- **What the task asks**: Using the records below, transcribe word for word the stretch from the line that contains "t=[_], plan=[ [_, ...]" through the line that contains "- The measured", both end lines included, and nothing else.

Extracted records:

========================================================================

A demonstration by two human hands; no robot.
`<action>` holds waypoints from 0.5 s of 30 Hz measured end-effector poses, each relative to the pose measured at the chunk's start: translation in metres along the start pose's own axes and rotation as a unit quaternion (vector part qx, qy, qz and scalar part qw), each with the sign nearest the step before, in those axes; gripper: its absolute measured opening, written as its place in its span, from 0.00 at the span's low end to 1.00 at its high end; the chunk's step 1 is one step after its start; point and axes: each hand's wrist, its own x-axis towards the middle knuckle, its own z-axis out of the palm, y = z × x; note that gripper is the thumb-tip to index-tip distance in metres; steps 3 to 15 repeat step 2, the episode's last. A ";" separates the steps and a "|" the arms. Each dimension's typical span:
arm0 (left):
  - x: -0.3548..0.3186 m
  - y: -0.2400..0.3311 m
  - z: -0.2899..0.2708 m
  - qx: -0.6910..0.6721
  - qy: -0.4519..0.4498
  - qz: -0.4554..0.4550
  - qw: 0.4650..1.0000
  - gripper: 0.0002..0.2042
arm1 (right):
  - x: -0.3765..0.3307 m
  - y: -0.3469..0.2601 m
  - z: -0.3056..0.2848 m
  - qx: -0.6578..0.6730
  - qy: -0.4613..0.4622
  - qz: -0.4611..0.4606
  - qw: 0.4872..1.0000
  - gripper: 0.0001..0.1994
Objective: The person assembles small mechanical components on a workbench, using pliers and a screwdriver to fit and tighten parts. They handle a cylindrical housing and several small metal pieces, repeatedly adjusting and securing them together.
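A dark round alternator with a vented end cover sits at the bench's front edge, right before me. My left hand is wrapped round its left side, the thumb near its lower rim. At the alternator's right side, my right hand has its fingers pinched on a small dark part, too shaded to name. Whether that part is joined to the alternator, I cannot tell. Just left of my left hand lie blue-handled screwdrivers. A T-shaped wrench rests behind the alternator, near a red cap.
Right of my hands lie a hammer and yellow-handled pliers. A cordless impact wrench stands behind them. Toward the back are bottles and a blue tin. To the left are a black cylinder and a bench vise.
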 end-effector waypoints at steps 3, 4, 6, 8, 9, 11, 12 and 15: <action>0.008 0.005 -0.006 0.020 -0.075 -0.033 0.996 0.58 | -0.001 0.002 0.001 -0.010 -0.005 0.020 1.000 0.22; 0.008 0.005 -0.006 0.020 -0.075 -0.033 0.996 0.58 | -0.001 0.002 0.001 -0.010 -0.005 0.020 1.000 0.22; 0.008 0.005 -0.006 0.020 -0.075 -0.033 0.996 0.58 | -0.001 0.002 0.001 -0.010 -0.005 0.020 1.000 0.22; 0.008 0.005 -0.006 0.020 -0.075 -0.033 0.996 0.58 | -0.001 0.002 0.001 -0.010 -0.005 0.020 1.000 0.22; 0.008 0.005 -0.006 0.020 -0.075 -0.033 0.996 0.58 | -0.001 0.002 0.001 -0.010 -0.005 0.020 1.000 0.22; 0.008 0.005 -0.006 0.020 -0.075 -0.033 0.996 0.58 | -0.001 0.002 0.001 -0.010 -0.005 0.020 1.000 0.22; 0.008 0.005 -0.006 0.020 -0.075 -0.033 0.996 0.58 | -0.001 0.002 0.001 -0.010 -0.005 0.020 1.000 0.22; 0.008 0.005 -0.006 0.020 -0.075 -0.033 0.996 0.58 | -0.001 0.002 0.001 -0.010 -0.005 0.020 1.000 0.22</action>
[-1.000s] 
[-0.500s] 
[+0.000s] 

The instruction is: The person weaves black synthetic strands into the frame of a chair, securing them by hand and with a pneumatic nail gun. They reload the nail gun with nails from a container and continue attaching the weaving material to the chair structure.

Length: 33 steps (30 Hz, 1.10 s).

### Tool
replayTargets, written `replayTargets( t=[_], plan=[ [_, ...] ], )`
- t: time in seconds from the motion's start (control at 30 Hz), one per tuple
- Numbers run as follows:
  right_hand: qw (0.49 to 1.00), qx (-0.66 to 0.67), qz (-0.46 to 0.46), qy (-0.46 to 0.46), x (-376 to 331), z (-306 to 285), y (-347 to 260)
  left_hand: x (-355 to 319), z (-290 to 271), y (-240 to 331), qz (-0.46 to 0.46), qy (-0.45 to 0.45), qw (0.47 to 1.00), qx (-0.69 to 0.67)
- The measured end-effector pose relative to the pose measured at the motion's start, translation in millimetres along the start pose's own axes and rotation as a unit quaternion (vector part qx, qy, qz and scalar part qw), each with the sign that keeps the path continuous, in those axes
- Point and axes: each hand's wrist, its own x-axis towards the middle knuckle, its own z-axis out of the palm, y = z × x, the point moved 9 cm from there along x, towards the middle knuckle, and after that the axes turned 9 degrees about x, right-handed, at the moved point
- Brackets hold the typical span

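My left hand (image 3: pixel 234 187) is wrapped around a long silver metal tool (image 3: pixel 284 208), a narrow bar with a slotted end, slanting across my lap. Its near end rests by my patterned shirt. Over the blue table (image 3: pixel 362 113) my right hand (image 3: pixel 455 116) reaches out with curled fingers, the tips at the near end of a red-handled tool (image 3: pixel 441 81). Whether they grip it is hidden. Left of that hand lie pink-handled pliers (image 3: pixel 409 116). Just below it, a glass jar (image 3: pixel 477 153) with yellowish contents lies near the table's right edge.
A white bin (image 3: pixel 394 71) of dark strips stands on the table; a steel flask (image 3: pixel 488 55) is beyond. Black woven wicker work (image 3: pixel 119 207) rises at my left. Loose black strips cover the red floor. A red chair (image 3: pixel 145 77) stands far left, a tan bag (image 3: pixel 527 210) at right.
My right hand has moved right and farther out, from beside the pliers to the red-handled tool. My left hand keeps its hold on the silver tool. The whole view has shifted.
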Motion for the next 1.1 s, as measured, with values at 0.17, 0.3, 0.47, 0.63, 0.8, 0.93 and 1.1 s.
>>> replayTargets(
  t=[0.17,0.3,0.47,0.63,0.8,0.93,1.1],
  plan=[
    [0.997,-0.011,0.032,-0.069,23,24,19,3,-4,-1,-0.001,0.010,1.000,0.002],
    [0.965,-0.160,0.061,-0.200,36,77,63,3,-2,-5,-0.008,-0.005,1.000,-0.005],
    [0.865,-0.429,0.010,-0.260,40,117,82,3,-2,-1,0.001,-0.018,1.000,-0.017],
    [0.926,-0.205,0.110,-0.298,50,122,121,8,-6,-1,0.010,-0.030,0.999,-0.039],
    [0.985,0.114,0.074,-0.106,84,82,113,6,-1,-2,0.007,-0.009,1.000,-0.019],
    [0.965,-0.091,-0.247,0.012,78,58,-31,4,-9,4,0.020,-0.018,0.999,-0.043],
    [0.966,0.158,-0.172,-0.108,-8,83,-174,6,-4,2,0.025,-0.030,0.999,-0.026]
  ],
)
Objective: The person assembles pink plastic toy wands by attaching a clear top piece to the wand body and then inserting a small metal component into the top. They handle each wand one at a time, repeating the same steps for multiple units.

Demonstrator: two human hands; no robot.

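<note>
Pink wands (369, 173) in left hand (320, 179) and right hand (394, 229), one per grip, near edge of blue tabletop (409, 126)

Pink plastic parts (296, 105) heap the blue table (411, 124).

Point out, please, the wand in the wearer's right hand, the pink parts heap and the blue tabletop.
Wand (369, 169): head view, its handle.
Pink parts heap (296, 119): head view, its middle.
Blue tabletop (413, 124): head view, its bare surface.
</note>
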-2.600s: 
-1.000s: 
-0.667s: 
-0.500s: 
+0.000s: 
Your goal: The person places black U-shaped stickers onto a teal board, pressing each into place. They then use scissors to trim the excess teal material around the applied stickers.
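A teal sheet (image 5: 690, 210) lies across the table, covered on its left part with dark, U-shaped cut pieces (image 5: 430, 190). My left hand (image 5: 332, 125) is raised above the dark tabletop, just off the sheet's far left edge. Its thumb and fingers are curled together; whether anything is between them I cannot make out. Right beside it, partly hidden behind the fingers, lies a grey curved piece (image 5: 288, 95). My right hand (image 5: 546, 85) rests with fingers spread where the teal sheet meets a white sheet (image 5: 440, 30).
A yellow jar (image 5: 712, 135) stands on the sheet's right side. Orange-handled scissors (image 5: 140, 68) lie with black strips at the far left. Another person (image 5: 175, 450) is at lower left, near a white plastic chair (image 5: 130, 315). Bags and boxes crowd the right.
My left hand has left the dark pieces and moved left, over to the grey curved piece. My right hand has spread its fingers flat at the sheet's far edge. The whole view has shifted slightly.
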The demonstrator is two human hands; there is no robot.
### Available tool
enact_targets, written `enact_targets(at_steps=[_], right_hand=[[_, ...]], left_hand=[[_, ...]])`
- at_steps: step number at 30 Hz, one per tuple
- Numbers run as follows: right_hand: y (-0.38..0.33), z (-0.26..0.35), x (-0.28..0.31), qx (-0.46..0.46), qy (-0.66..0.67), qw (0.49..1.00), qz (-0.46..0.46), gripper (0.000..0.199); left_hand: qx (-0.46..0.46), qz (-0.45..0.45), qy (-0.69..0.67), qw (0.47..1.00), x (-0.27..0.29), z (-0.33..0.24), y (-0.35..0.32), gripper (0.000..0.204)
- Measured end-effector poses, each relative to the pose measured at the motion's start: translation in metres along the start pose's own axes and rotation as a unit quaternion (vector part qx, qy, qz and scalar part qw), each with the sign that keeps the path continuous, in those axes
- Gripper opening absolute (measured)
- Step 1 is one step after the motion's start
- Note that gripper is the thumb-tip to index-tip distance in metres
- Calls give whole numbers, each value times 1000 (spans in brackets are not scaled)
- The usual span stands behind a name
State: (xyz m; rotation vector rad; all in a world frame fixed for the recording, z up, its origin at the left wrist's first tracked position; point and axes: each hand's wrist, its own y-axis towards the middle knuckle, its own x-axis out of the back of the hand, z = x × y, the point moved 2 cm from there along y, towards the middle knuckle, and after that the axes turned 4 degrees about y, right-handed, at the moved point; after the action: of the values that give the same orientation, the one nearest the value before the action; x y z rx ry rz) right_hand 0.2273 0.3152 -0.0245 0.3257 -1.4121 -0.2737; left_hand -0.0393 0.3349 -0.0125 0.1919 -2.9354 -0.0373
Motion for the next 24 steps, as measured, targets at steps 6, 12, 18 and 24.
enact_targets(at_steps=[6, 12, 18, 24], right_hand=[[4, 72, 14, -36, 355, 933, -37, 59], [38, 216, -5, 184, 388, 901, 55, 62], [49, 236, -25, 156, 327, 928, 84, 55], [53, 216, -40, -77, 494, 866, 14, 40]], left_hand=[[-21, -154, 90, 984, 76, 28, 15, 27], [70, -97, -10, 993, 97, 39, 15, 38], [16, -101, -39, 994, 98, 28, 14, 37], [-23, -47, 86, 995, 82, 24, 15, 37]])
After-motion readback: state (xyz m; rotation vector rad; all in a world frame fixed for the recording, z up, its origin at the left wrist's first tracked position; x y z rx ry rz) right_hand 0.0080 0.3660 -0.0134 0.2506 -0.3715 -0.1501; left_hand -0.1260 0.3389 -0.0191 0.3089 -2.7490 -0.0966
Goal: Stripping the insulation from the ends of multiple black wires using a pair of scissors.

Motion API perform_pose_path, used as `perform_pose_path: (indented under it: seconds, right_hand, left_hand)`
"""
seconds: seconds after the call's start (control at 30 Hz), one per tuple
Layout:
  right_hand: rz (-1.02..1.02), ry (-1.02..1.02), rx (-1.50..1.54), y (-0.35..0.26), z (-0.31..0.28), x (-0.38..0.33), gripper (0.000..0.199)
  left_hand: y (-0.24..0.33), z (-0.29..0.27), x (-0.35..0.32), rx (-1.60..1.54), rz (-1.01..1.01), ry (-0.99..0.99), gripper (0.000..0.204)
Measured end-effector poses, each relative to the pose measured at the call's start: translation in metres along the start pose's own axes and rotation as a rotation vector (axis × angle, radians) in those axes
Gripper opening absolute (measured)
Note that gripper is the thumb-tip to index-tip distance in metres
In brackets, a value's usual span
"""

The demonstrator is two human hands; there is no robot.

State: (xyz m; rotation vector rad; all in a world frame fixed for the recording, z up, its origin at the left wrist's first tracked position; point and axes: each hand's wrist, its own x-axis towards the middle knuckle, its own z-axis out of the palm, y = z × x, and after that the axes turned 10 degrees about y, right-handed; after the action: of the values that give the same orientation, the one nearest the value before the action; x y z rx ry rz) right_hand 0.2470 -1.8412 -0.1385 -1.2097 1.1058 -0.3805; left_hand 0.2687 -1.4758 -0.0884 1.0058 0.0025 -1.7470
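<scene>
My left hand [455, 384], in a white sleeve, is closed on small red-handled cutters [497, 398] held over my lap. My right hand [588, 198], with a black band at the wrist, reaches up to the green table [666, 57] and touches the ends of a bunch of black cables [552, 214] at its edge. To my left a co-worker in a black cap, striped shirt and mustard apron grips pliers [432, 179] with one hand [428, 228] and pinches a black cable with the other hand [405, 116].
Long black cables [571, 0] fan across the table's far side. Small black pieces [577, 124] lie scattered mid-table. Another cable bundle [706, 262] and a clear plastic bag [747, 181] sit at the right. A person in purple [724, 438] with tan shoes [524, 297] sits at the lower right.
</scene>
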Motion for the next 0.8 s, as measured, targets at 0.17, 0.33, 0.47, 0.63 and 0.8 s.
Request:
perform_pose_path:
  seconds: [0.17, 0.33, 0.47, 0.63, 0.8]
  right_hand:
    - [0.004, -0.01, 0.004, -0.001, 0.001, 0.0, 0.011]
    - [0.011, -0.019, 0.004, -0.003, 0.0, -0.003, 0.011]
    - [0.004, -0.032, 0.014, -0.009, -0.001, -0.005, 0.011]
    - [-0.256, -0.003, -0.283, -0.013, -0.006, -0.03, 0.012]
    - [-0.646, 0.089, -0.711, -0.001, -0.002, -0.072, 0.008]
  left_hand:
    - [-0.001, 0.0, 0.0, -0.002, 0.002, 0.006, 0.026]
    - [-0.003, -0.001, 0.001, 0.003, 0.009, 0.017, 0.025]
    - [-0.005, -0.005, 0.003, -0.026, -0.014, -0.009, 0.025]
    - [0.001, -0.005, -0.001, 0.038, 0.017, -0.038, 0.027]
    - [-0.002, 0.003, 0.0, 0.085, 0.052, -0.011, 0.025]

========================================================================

- **Exercise result**:
replayTargets, written `replayTargets( t=[_], plan=[ [_, ...] ], )`
- t: time in seconds from the motion's start (control at 30 Hz), one per tuple
- Numbers run as follows:
  right_hand: qw (0.49 to 1.00), qx (-0.66 to 0.67), qz (-0.46 to 0.46), qy (-0.46 to 0.46), x (-376 to 331), z (-306 to 285), y (-347 to 260)
  left_hand: x (-355 to 319), z (-290 to 271), y (-240 to 331), qz (-0.46 to 0.46), qy (-0.45 to 0.45), qw (0.47 to 1.00), qx (-0.69 to 0.67)
- The measured end-effector pose relative to the pose measured at the motion's start, translation in millimetres along the start pose's own axes and rotation as a unit quaternion (vector part qx, qy, qz and scalar part qw), each with the sign that keeps the path continuous, in those axes

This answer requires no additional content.